Name Type Description Default
target SegmentAnything

The SegmentAnything model to adapt.

required
hq_mask_only bool

Whether to output only the high-quality mask or use it for mask correction (by summing it with the base SAM mask).

False
weights dict[str, Tensor] | None

The weights of the HQSAMAdapter.

None
Source code in src/refiners/foundationals/segment_anything/hq_sam.py
def __init__(
    self,
    target: SegmentAnything,
    hq_mask_only: bool = False,
    weights: dict[str, torch.Tensor] | None = None,
) -> None:
    """Initialize the adapter.

    Args:
        target: The SegmentAnything model to adapt.
        hq_mask_only: Whether to output only the high-quality mask or use it for mask correction (by summing it with the base SAM mask).
        weights: The weights of the HQSAMAdapter.
    """
    self.vit_embedding_dim = target.image_encoder.embedding_dim
    self.target_num_mask_tokens = target.mask_decoder.num_multimask_outputs + 2

    with self.setup_adapter(target):
        super().__init__(target)

    if target.mask_decoder.multimask_output:
        raise NotImplementedError("Multi-mask mode is not supported in HQSAMAdapter.")

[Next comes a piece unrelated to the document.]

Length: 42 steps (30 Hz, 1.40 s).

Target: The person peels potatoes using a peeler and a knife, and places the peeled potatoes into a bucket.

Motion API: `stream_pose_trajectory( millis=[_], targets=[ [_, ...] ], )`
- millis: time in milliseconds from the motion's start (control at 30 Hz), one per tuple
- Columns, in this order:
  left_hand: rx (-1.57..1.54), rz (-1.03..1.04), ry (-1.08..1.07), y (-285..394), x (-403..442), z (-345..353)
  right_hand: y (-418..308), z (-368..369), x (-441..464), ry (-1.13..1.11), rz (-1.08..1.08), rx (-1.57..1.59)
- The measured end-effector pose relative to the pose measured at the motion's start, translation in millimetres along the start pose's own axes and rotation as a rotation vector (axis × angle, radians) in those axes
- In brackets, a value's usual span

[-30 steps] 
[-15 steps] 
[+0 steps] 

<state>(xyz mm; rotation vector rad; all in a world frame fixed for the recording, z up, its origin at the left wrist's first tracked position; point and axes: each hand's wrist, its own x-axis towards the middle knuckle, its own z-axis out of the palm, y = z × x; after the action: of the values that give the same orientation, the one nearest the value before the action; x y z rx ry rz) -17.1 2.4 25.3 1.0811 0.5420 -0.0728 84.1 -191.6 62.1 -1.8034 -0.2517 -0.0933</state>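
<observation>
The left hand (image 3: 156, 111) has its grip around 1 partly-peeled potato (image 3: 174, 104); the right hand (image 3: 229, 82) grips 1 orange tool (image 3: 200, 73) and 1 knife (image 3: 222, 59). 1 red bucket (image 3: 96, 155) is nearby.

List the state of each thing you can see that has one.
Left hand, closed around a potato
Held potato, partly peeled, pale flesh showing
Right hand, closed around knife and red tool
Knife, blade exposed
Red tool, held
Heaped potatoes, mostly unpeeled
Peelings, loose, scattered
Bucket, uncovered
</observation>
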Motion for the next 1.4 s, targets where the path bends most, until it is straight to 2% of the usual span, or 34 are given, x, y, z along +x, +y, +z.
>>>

    mask_prediction = target.mask_decoder.ensure_find(MaskPrediction)

    self._mask_prediction_adapter = [
        MaskPredictionAdapter(
            mask_prediction, self.vit_embedding_dim, self.target_num_mask_tokens, target.device, target.dtype
        )
    ]
    self._register_adapter_module("Chain.HQSAMMaskPrediction", self.mask_prediction_adapter.hq_sam_mask_prediction)

    self._image_encoder_adapter = [SAMViTAdapter(target.image_encoder)]
    self._predictions_post_proc = [PredictionsPostProc(hq_mask_only)]

    mask_decoder_tokens = target.mask_decoder.ensure_find(MaskDecoderTokens)
    self._mask_decoder_tokens_extender = [MaskDecoderTokensExtender(mask_decoder_tokens)]
    self._register_adapter_module("MaskDecoderTokensExtender.hq_token", self.mask_decoder_tokens_extender.hq_token)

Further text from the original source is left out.